Required action >>
The line with "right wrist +" marks the first line to copy, and the line with "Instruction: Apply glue" marks the last. Transcribe that stretch of the data below exactly, without pictures.

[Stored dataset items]
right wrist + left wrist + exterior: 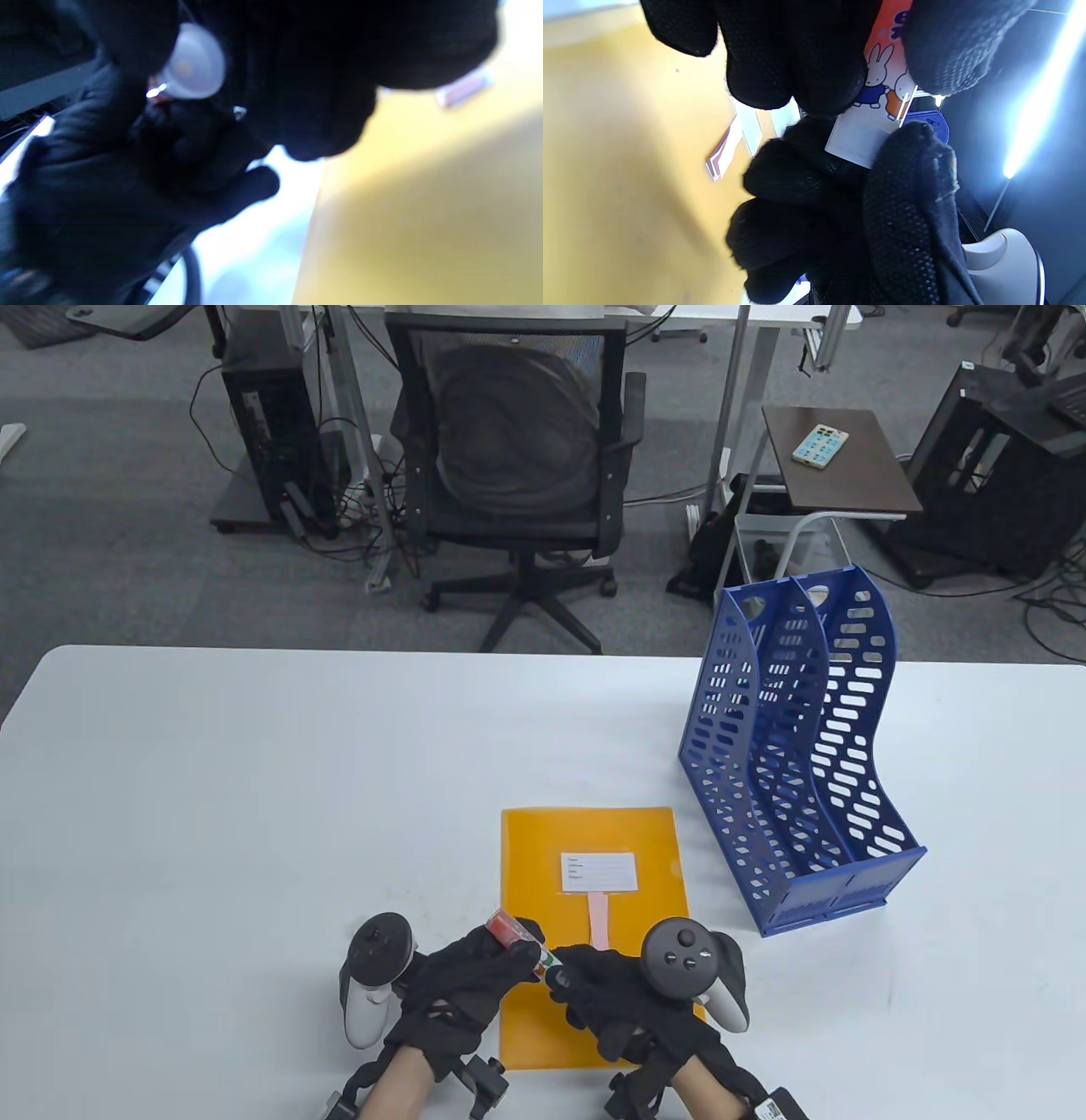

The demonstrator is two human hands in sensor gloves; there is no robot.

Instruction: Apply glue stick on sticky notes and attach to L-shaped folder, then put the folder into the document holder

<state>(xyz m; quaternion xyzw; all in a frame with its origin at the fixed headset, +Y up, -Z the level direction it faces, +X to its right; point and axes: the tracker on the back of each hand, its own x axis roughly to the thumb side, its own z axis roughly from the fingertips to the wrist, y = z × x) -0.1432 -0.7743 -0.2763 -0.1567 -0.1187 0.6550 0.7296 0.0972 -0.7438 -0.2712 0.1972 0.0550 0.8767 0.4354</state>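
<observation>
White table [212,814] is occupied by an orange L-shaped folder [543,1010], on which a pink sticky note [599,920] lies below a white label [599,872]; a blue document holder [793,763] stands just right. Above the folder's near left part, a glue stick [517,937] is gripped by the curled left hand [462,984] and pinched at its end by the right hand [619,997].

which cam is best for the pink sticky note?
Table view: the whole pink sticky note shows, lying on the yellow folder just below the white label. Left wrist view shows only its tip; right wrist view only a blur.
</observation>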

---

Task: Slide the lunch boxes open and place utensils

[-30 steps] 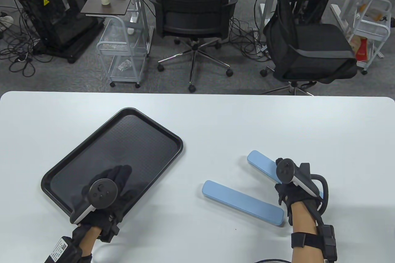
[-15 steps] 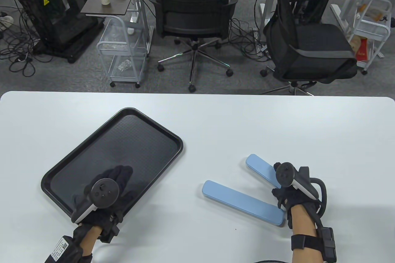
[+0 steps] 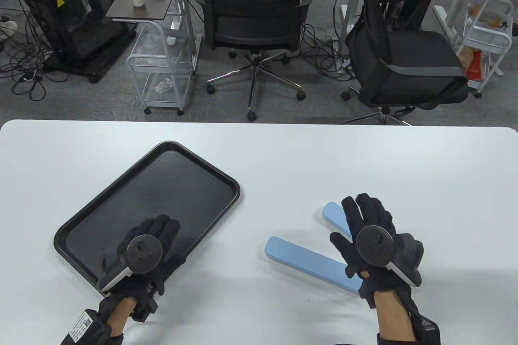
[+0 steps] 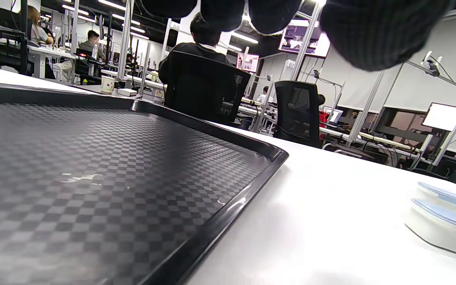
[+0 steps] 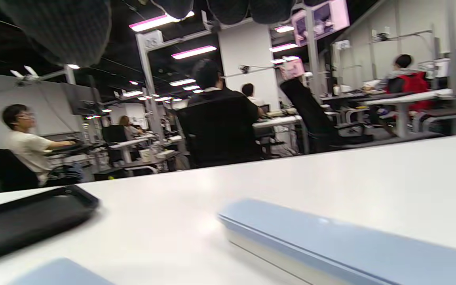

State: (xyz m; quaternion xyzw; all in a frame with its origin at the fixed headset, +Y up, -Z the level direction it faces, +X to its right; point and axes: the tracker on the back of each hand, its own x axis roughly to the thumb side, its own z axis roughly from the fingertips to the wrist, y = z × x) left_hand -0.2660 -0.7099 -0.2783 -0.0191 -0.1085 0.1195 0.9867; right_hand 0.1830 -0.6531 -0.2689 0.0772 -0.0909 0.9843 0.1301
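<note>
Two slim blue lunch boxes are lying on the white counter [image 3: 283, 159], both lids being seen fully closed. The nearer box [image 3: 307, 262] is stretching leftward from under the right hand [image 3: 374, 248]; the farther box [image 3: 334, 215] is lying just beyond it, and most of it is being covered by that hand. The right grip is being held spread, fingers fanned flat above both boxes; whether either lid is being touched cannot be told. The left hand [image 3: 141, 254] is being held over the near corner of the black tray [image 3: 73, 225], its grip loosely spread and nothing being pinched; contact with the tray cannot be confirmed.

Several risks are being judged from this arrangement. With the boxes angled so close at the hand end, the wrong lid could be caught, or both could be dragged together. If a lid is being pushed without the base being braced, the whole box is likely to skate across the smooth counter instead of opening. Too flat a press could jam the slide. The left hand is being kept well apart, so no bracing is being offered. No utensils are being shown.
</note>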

Exercise result >>
right wrist + left wrist + exterior: 

The demonstrator is two human hands in sensor gloves; there is no robot.

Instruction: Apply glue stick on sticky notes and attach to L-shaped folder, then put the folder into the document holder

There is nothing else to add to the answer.